Renesas Electronics Corporation, a provider of advanced semiconductor solutions, and Fixstars Corporation, a global provider of multi-core CPU/GPU/FPGA acceleration technology, announced the joint development of a suite of tools that enables rapid software optimization and simulation for autonomous driving (AD) and advanced driver assistance systems (ADAS). The technology was designed specifically for Renesas' R-Car system-on-chip (SoC) devices.
These tools allow you to quickly develop network models with highly accurate object recognition from the early stage of software development that take advantage of R-Car's performance. This reduces post-development rework and therefore helps shorten development cycles.
“Renesas continues to create integrated development environments that enable customers to adopt a 'software first' approach,” said Hirofumi Kawaguchi, vice president of Renesas' Automotive Software Development Division. “By supporting the development of deep learning models tailored to R-Car, we help our customers build AD and ADAS solutions while reducing time to market and development costs.”
Today's AD and ADAS applications use deep learning to achieve highly accurate object recognition. Deep learning inference processing requires large amounts of data calculations and memory capacity. Models and programs executable in automotive applications must be optimized for an automotive SoC, since real-time processing with limited arithmetic units and memory resources can be a challenging task.

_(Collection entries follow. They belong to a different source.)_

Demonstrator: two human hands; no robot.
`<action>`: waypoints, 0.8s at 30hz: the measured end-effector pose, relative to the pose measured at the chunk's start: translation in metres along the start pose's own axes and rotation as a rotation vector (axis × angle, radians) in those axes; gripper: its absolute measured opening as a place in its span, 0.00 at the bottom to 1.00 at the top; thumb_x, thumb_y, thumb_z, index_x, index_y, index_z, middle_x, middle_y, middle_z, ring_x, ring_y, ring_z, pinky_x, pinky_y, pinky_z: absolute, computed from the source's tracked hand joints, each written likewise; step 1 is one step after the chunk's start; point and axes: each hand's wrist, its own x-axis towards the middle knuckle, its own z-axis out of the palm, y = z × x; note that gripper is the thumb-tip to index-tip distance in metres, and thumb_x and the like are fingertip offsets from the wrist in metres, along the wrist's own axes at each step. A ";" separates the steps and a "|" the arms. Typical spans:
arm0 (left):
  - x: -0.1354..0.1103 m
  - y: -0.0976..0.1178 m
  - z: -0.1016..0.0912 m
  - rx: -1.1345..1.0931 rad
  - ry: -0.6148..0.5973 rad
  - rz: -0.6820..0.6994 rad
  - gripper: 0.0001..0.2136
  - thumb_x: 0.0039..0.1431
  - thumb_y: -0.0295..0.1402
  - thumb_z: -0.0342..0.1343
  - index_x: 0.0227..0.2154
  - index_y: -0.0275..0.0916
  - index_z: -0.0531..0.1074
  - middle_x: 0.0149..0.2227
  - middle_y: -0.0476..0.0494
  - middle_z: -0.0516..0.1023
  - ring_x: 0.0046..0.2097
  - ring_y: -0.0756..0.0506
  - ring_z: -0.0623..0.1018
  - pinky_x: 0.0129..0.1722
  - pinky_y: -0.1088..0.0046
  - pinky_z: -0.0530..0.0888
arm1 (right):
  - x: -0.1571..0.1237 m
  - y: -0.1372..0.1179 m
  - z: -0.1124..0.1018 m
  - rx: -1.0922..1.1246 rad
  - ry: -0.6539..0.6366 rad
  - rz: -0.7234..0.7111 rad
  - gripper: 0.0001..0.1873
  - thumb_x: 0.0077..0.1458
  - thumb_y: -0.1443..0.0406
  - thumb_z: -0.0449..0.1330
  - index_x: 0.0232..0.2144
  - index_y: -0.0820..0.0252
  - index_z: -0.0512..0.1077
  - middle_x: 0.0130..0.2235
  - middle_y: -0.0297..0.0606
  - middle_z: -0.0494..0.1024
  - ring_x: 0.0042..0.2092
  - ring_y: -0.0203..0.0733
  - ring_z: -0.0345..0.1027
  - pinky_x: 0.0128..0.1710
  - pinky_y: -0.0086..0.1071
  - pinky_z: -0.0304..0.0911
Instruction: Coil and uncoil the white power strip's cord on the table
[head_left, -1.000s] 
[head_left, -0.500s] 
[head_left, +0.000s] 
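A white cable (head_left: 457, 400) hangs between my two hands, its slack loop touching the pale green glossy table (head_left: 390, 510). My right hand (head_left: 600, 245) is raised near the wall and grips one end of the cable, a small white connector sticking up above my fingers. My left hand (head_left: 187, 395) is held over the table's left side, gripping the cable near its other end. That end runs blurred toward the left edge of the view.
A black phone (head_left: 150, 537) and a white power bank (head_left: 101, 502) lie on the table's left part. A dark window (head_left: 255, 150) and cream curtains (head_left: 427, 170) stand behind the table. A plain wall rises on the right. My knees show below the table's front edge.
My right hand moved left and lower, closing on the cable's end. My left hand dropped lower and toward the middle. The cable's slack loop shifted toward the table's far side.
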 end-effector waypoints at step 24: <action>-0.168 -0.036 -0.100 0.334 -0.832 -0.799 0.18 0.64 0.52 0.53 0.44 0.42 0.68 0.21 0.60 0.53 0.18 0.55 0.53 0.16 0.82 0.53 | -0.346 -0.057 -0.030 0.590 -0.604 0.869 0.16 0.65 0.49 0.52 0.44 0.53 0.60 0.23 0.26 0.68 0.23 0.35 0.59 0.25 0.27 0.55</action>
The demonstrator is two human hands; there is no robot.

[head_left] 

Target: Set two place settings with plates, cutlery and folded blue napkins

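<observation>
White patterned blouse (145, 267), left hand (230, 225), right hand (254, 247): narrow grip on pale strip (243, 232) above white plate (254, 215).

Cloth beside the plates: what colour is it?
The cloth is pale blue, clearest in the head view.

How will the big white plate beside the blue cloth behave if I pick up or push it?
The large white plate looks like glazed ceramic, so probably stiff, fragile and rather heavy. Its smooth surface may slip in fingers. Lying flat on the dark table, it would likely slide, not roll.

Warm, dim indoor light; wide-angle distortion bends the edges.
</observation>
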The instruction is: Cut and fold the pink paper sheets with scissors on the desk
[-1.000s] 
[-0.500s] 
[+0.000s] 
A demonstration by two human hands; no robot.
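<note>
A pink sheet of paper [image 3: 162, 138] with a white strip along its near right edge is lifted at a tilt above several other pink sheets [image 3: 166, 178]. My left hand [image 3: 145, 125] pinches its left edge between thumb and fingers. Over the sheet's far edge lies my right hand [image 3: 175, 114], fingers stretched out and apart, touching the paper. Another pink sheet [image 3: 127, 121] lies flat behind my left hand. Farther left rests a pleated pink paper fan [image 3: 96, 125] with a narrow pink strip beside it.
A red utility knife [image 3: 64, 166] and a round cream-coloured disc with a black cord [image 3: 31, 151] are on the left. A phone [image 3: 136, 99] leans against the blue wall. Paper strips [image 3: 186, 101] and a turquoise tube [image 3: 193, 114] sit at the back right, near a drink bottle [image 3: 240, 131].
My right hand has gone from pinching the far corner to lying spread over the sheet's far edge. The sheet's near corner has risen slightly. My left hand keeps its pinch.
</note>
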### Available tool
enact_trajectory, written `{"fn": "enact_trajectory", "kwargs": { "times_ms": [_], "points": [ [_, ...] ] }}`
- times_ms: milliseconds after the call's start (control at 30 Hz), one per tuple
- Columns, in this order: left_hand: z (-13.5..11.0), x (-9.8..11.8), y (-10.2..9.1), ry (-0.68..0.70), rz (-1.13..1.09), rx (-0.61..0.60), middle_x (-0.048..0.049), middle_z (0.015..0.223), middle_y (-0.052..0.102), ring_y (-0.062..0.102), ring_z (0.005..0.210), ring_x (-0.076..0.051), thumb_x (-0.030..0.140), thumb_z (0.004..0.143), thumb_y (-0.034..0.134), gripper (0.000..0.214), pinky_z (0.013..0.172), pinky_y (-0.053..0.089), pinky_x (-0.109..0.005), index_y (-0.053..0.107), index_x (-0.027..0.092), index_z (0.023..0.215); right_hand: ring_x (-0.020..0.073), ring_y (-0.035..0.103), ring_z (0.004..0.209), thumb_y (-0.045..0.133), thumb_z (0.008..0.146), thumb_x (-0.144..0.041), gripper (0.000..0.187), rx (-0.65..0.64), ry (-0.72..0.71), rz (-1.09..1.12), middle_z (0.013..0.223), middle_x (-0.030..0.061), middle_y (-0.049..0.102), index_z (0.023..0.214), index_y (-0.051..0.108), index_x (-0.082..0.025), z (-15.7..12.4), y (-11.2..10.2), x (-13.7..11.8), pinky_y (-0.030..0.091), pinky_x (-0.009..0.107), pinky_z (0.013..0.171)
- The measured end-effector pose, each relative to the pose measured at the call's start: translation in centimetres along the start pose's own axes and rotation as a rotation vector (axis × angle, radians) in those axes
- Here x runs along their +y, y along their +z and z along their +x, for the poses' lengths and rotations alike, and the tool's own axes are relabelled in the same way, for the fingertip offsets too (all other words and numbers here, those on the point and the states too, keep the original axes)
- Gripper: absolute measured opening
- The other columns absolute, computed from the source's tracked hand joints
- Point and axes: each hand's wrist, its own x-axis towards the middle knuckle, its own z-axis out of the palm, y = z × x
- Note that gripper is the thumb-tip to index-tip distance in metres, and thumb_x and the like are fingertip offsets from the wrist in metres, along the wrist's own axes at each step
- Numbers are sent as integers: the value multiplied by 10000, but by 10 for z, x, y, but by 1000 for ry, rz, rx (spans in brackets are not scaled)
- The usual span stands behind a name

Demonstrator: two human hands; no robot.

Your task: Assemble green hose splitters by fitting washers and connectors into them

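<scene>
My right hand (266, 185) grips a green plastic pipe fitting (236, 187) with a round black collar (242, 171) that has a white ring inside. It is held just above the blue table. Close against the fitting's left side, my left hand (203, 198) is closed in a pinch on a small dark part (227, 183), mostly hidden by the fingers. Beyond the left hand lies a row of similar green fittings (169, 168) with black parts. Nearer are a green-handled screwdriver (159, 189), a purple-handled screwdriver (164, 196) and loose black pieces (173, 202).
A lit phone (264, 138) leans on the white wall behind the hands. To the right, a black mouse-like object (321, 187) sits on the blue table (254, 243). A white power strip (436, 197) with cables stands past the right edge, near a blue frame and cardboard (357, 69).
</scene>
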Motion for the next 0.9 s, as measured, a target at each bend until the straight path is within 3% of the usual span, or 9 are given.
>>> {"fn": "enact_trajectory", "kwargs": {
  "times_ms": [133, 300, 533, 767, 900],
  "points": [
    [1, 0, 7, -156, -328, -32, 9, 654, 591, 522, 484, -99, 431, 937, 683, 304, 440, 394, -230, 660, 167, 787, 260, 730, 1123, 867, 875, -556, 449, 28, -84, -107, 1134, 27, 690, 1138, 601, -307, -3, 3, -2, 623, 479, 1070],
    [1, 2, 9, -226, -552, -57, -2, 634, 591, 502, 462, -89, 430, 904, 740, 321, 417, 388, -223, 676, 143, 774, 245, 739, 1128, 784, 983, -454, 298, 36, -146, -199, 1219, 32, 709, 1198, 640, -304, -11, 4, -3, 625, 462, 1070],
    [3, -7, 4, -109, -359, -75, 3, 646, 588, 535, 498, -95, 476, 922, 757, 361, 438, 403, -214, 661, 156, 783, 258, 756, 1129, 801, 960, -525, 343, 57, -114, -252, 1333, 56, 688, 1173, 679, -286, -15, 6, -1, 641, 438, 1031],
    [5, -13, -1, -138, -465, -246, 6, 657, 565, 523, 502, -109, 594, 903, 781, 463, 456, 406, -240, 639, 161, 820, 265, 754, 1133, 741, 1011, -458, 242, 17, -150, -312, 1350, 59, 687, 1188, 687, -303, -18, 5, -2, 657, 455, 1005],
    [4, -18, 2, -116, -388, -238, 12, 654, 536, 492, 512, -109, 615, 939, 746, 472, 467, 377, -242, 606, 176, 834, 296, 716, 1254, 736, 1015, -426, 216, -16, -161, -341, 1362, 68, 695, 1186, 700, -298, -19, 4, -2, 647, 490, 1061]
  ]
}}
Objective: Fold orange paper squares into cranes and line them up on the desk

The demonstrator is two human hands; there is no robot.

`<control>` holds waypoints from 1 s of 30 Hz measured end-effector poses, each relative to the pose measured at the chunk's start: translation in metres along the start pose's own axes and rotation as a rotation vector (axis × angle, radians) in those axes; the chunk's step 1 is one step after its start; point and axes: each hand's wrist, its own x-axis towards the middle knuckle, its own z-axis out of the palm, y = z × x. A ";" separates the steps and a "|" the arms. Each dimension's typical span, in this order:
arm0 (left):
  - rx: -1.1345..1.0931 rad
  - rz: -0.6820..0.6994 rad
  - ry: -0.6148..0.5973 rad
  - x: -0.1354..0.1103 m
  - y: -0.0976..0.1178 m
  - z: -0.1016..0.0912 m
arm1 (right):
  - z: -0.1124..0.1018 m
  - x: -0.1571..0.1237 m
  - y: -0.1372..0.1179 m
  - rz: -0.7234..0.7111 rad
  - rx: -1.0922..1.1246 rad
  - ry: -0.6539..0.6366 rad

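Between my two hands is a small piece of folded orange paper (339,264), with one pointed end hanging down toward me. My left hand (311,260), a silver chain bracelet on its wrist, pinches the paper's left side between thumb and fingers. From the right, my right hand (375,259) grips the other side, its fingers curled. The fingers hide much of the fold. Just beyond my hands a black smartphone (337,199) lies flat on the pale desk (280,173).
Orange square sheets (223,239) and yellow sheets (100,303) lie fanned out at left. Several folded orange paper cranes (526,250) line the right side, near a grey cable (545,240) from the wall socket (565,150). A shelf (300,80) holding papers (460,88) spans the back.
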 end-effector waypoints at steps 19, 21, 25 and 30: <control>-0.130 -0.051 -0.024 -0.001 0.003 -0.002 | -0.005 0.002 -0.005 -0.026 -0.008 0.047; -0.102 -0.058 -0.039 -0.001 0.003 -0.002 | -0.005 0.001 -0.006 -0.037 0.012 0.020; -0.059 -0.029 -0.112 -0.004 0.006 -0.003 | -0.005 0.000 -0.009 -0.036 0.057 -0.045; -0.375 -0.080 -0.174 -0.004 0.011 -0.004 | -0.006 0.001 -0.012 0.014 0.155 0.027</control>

Furthermore, the process from software evaluation to verification must be accelerated and updates must be applied repeatedly to improve accuracy and performance. Renesas and Fixstars have developed the following tools designed to meet these needs.
“GENESIS for R-Car, which is a cloud-based evaluation environment we built together with Renesas, allows engineers to evaluate and select devices early in development cycles and has already been used by many customers,” said Satoshi Miki, CEO of Fixstars. “We will continue to develop new technologies to accelerate machine learning operations (MLOps) that can be used to maintain the latest versions of software in automotive applications.”
1. R-Car Neural Architecture Search (NAS) Tool — Generates deep learning network models that efficiently use the CNN (convolutional neural network) accelerator, DSP, and memory on the R-Car device. This allows engineers to quickly develop lightweight network models that achieve highly accurate object recognition and fast processing time, even without in-depth knowledge or experience with the R-Car architecture.
2. R-Car DNN Compiler to Compile Network – Converts optimized network models into programs that can take full advantage of R-Car's performance potential. It converts network models into programs that can be quickly executed on CNN IP and also performs memory optimization to enable high-speed, limited-capacity SRAM to maximize its performance.
3. R-Car DNN Simulator – can be used to quickly verify the operation of programs on a PC rather than on the actual R-Car chip. Using this tool, developers can generate the same operational results that would be produced by R-Car. If the recognition accuracy of inference processing is affected during the process of lightening models and optimizing programs, engineers can provide immediate feedback for model development, thereby shortening development cycles.
Renesas and Fixstars will continue to develop software for deep learning with the joint Automotive SW Platform Lab and build operating environments that maintain and improve recognition accuracy and performance by continually updating network models.